[Opening Input section]

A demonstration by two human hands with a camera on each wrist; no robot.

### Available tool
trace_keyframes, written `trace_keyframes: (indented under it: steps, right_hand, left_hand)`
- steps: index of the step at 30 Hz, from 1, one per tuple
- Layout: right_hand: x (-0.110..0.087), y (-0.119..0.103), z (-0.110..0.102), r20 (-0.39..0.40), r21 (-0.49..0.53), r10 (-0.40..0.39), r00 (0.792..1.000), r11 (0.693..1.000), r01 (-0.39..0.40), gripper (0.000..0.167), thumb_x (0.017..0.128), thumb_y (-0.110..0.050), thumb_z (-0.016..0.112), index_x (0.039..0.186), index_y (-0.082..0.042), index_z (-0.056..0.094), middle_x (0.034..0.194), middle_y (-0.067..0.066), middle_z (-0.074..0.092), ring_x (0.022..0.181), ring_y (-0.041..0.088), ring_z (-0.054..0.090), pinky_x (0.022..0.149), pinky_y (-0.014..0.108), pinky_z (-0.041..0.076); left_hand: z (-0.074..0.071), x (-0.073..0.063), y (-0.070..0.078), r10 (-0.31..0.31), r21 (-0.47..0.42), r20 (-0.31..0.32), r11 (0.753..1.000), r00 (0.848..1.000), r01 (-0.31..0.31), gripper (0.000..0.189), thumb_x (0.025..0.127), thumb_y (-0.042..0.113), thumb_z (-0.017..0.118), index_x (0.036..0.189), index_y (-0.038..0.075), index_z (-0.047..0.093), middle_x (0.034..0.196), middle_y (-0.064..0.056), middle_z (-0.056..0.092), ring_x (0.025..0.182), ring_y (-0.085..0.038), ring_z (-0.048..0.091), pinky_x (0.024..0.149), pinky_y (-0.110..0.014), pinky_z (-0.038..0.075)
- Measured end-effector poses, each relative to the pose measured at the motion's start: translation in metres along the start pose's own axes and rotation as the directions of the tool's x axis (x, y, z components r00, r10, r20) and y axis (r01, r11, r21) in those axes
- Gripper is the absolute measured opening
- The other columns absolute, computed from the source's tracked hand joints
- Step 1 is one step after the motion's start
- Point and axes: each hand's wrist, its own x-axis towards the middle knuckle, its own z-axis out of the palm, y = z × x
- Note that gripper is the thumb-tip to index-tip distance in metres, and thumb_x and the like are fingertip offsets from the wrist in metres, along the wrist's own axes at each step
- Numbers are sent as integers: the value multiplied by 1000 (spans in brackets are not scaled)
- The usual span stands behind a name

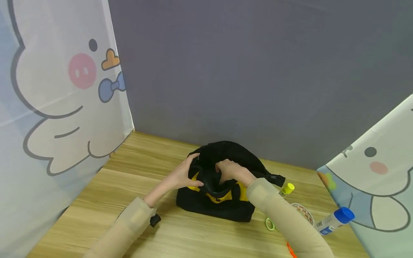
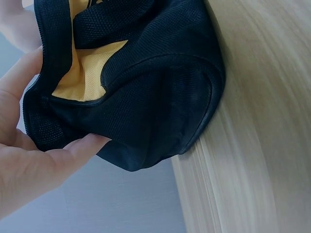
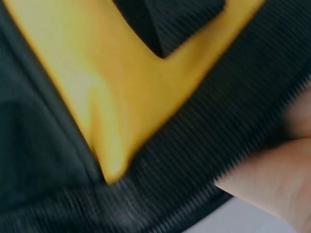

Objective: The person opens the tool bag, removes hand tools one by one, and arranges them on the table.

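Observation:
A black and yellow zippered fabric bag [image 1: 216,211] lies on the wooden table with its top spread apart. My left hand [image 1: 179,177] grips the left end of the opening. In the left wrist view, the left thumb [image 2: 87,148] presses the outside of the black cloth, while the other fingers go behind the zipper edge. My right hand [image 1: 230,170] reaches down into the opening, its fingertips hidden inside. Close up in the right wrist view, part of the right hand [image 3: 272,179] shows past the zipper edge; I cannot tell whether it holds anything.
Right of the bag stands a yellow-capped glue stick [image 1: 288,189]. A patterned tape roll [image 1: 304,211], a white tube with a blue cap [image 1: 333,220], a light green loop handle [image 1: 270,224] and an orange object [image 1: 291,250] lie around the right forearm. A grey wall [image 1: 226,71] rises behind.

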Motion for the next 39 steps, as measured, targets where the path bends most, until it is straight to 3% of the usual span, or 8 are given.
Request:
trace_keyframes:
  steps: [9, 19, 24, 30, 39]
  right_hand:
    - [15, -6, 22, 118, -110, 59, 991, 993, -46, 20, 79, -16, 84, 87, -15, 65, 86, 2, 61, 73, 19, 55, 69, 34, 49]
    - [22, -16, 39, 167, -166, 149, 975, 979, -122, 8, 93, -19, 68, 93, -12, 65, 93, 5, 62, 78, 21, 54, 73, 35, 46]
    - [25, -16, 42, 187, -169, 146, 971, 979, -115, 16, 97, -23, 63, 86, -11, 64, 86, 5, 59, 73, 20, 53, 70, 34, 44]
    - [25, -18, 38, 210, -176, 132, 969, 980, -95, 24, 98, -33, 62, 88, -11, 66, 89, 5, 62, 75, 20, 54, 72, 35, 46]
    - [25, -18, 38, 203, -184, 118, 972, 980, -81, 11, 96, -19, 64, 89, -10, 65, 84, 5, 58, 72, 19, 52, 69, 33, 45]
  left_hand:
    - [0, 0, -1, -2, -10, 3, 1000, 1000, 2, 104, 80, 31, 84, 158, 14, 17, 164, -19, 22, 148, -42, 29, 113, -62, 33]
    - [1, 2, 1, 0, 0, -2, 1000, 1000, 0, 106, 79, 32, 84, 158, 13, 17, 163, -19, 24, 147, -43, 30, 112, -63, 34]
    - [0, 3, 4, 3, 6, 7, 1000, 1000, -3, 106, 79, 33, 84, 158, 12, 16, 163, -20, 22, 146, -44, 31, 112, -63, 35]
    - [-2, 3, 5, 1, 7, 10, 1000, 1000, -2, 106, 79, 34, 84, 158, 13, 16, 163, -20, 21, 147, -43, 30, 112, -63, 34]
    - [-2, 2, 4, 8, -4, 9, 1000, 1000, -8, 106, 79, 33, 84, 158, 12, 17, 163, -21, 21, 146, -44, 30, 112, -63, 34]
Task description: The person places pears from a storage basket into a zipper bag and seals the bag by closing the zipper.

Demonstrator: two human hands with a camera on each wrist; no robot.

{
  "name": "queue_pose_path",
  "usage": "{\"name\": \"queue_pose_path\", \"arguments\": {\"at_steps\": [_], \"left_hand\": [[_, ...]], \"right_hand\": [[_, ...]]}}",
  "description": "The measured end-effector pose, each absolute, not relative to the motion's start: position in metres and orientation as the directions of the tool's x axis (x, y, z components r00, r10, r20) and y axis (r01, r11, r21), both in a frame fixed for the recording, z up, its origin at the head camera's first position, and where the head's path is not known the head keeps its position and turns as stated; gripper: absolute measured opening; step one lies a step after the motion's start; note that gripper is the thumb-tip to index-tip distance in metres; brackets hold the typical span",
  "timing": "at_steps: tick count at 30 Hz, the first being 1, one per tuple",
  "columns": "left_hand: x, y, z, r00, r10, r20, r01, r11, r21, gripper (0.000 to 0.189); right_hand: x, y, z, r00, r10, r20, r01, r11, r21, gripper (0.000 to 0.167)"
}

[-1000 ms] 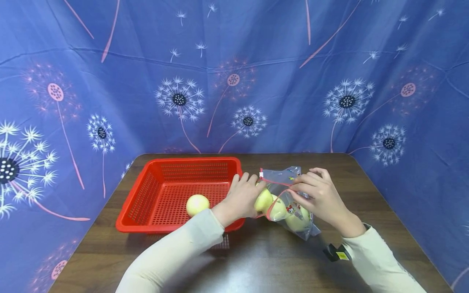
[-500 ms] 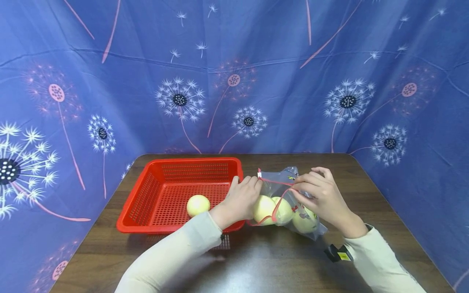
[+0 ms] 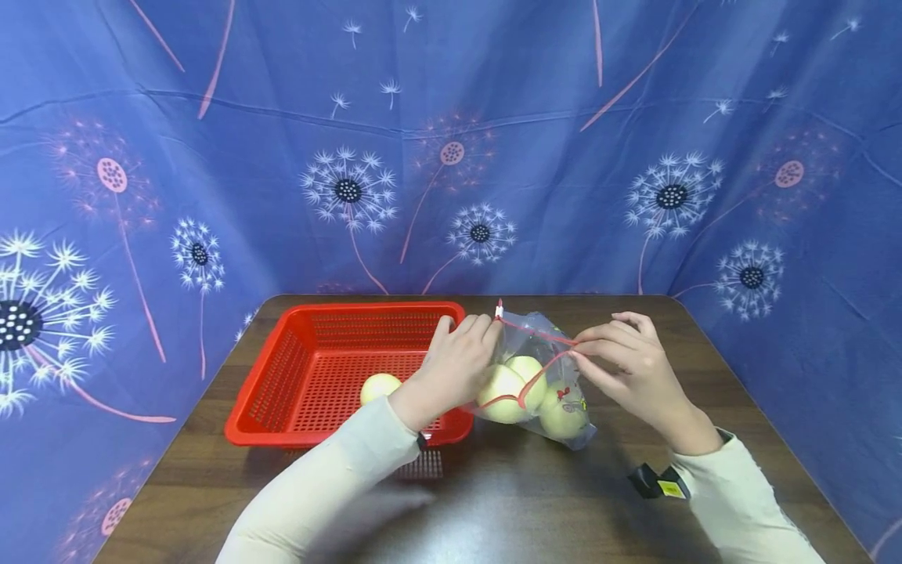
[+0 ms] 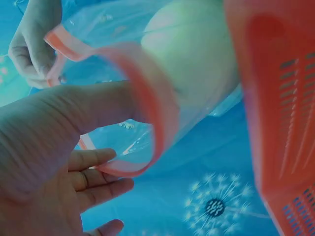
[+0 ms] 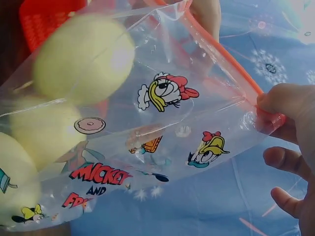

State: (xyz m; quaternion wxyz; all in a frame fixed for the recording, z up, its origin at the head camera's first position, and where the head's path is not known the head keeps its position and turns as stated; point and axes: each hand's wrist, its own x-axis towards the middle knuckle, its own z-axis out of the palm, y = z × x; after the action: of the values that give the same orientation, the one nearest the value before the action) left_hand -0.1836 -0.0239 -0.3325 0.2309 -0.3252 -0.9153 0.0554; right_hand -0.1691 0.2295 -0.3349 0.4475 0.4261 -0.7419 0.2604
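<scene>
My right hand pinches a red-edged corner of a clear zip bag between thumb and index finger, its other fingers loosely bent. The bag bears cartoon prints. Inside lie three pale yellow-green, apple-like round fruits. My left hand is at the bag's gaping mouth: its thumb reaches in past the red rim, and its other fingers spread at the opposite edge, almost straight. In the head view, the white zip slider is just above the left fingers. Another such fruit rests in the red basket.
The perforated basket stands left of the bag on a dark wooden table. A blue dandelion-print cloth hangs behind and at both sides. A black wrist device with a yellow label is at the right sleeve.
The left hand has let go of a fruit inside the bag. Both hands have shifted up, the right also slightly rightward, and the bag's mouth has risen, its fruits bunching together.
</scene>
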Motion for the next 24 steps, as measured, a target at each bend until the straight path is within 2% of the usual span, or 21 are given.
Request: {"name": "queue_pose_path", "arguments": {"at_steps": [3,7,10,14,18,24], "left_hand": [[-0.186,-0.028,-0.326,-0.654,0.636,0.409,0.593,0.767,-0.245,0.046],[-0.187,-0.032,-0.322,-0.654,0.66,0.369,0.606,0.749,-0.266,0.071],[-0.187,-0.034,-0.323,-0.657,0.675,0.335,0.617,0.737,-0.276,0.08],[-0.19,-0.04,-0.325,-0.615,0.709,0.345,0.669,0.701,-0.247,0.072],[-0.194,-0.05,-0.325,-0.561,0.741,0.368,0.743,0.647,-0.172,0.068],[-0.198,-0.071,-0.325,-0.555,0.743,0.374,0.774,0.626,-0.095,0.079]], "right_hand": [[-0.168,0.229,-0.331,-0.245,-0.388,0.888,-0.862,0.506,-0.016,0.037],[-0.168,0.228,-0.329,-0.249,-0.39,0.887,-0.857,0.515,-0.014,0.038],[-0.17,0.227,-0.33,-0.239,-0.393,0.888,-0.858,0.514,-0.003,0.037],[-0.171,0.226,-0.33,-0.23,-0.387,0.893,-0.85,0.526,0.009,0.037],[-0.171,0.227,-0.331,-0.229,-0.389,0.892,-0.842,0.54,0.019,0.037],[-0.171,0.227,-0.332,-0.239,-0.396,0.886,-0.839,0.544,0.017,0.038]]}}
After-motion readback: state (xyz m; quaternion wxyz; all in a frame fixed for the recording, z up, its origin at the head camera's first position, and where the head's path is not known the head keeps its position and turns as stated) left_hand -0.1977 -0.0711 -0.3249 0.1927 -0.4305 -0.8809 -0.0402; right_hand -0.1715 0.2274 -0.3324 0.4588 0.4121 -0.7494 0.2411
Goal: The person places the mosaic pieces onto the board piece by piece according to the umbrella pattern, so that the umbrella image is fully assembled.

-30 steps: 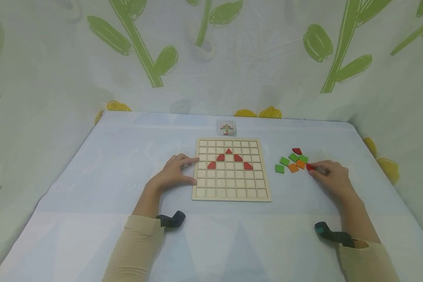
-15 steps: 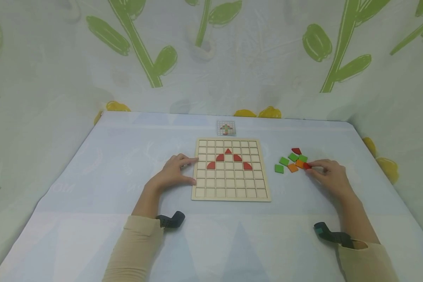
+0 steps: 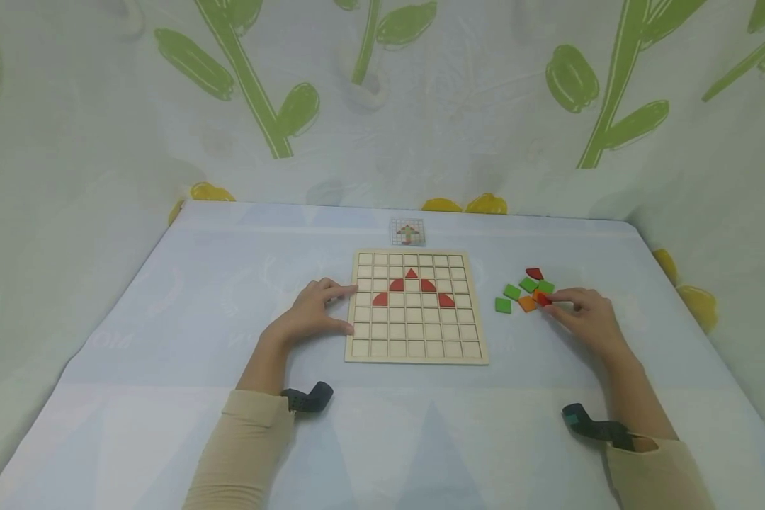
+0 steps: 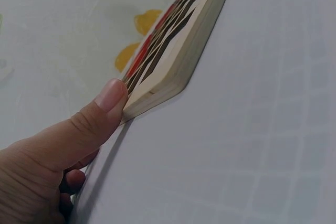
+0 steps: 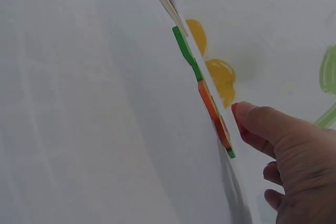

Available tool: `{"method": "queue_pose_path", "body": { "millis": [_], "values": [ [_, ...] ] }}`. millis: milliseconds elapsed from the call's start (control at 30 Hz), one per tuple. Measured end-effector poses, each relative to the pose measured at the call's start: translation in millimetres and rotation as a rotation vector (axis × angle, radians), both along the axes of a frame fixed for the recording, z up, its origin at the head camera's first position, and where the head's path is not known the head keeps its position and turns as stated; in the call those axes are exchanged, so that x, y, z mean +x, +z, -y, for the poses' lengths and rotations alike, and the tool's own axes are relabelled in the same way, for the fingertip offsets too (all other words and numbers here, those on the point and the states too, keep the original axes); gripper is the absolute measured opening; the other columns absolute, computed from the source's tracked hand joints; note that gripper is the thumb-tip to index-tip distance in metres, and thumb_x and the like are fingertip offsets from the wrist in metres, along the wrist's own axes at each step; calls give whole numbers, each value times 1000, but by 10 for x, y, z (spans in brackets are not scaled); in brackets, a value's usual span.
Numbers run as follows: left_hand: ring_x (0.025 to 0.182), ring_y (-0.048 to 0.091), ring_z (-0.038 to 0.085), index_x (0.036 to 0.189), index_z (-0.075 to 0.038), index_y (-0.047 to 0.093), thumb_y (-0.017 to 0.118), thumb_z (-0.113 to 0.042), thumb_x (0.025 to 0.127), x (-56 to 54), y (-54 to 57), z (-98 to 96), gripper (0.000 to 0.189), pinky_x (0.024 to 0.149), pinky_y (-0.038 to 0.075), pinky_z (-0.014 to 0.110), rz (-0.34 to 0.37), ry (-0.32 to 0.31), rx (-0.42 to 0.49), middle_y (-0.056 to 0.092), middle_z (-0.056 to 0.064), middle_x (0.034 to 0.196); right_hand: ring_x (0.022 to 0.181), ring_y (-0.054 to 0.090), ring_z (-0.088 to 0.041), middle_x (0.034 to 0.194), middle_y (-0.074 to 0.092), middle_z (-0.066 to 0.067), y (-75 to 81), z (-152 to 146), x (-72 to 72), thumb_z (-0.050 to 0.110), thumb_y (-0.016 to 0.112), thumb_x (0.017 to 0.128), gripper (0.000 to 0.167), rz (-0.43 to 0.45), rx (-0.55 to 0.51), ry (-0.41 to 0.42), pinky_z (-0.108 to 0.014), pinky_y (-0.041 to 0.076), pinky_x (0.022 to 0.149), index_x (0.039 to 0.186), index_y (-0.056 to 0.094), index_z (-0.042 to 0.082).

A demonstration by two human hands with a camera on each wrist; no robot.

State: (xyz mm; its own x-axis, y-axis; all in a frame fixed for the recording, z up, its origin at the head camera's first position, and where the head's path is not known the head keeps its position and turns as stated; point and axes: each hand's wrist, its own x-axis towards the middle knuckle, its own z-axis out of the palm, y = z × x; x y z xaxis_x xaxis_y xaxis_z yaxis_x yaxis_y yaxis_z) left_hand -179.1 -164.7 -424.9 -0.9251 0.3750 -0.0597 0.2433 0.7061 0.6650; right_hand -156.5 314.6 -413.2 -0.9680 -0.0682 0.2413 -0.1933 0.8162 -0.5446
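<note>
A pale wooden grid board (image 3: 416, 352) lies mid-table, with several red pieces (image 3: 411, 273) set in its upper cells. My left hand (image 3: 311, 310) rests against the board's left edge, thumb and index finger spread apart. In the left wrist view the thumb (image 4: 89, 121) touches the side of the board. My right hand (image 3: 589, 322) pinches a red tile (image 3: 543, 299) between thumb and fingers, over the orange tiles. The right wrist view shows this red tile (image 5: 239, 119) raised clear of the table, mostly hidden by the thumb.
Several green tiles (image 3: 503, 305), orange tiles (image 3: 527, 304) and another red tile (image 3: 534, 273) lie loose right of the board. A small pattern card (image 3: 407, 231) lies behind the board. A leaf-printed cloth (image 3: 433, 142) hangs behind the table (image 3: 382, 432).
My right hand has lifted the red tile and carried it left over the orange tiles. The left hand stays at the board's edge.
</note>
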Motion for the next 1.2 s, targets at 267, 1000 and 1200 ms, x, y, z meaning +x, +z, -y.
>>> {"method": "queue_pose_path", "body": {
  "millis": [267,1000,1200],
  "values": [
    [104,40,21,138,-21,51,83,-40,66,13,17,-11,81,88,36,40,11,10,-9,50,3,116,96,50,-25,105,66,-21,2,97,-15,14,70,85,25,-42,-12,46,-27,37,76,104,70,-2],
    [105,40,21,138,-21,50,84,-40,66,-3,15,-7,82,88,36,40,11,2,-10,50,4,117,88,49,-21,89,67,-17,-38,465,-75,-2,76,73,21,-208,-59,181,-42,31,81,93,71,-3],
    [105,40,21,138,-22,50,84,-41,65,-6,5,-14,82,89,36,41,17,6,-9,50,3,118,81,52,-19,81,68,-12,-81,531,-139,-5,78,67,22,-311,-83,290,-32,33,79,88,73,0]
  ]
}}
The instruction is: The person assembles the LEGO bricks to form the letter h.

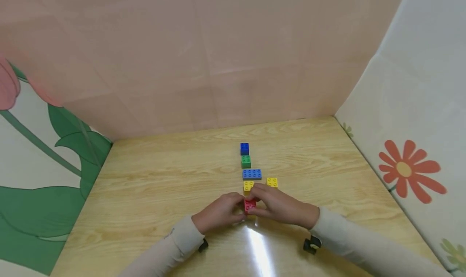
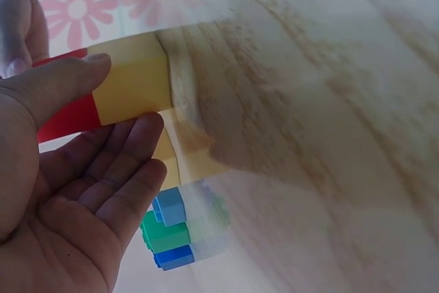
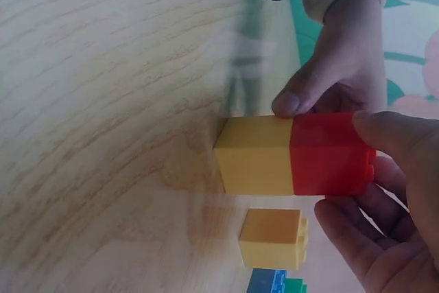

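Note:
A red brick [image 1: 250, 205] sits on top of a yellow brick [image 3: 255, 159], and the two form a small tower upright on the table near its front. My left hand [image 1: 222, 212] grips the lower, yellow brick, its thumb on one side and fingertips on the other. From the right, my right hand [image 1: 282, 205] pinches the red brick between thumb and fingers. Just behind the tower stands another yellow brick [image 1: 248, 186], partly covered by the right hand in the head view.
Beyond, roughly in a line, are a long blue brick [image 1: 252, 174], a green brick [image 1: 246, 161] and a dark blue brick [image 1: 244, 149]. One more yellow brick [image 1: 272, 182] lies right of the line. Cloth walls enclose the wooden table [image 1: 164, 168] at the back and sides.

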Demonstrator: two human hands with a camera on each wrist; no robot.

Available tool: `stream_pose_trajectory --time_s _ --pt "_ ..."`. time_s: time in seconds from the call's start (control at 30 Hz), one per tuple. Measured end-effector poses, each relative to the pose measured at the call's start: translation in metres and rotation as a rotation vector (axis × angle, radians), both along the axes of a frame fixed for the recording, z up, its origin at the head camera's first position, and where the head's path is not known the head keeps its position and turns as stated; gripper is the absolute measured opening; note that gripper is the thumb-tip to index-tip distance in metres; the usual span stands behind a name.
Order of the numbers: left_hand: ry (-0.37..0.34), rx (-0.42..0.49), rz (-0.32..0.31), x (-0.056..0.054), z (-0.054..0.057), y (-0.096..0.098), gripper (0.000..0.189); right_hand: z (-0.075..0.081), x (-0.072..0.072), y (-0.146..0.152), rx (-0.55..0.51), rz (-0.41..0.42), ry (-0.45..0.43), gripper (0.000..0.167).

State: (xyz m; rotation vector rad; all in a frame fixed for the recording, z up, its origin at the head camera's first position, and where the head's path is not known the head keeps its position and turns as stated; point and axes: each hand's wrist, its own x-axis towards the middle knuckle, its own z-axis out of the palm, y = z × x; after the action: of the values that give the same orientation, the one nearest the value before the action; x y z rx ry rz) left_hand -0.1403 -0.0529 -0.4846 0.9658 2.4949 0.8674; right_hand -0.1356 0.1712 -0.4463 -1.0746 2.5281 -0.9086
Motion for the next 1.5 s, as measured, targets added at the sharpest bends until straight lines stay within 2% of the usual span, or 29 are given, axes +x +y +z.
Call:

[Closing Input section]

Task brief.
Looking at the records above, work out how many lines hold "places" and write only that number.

Written response.
2